We put in a little over 3 hours on the ground. A lot of action for both dogs. I ran them together at the first spot for a long run. Then hit two different spots, one for each dog and called it a day. The first spot was excellent, I was able to kill two birds, one off a Bella find and one off a Goldie find. These were the only birds I was able to get shots at. Couldn’t have been a better start to the season.
This bird came home with us.








It was a poor hit and I had given up, thinking I’d circle back through on the way out when Bella went on point again and then Goldie was on it. About 150 yards from the initial flush. 








Then Goldie made a find on the way back and I was able to knock it down for her.
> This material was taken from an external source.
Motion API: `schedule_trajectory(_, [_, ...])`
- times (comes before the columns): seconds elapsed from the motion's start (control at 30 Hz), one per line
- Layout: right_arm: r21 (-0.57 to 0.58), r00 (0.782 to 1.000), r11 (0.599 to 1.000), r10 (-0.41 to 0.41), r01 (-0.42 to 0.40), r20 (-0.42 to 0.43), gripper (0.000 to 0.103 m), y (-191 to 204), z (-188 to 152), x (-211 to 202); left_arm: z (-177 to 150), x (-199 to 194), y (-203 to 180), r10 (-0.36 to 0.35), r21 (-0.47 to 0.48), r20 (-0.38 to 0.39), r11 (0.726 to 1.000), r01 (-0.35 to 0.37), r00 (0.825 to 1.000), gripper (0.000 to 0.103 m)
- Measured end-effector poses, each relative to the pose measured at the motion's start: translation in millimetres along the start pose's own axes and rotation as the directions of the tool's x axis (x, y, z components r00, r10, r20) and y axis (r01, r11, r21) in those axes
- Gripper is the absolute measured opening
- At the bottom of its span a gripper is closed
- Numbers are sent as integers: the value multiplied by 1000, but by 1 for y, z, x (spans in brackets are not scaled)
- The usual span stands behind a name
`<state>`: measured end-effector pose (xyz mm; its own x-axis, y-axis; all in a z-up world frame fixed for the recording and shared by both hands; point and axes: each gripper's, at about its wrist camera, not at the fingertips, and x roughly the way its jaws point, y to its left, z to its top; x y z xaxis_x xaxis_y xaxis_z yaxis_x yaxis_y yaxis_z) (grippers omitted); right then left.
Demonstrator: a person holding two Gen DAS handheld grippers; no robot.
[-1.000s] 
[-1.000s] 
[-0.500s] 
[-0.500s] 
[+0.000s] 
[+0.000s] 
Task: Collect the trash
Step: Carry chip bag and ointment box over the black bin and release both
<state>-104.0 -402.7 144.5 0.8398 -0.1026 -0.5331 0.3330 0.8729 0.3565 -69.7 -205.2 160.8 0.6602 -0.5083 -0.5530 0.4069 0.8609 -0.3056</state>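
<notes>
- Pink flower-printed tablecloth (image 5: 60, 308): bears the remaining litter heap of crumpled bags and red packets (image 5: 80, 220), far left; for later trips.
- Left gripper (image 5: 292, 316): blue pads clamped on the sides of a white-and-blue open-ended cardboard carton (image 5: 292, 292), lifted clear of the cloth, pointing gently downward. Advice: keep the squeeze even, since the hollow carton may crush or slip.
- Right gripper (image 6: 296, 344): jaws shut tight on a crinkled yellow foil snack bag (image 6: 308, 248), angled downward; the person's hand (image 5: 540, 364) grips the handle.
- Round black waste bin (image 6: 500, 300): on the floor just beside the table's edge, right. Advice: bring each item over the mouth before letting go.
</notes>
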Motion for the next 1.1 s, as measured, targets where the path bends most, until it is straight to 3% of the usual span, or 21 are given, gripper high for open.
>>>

At the next spot Goldie had a point on 1 woodcock and 1 grouse. Both birds were runners and she relocated on the grouse multiple times before it flushed way out ahead. At the last spot, a spot that gets a lot of hunting traffic, I put Bella down and she had 4 finds. They were all grouse one pair and 3 singles all runners that flushed out of range and sight for the most part.

The lone dark spot was that I forgot they switched the Woodcock opener to the 15th! 😂So I let a couple go. Fortunately we focused on grouse spots, we only put up 5.


----------



## birdhntr (Jan 25, 2014)

I have learned that the greater the distance between you and the dog the better.Let the dog pin down the bird.
In other words if you,the dog,and the grouse are let's say in a 25 yard circle they tend to be jumpy. 
Due to our height they see us more than the dogs that are low to the ground.


----------



## Cork Dust (Nov 26, 2012)

Breezy to put it mildly today, rain forecast overnight and into tomorrow so scenting conditions should be good. Still seing a boatload of acorns on the ground...


----------



## Cork Dust (Nov 26, 2012)

ab5228 said:


> We put in a little over 3 hours on the ground. A lot of action for both dogs. I ran them together at the first spot for a long run. Then hit two different spots, one for each dog and called it a day. The first spot was excellent, I was able to kill two birds, one off a Bella find and one off a Goldie find. These were the only birds I was able to get shots at. Couldn’t have been a better start to the season.
> This bird came home with us.
> View attachment 787328
> 
> ...


Good recovery effort! Yeah, staying away from topnotch woodcock covers right now.


----------



## ab5228 (Nov 13, 2009)

birdhntr said:


> I have learned that the greater the distance between you and the dog the better.Let the dog pin down the bird.
> In other words if you,the dog,and the grouse are let's say in a 25 yard circle they tend to be jumpy.
> Due to our height they see us more than the dogs that are low to the ground.


So do you hang back when the dog is relocating on a running bird? Let’s say after an initial attempt to flush?


----------



## mattcurt (Mar 3, 2019)

ryan-b said:


> View attachment 787261
> 
> missed 2 pointed 7 all ruffs.Was suprised how jumpy the birds were as well.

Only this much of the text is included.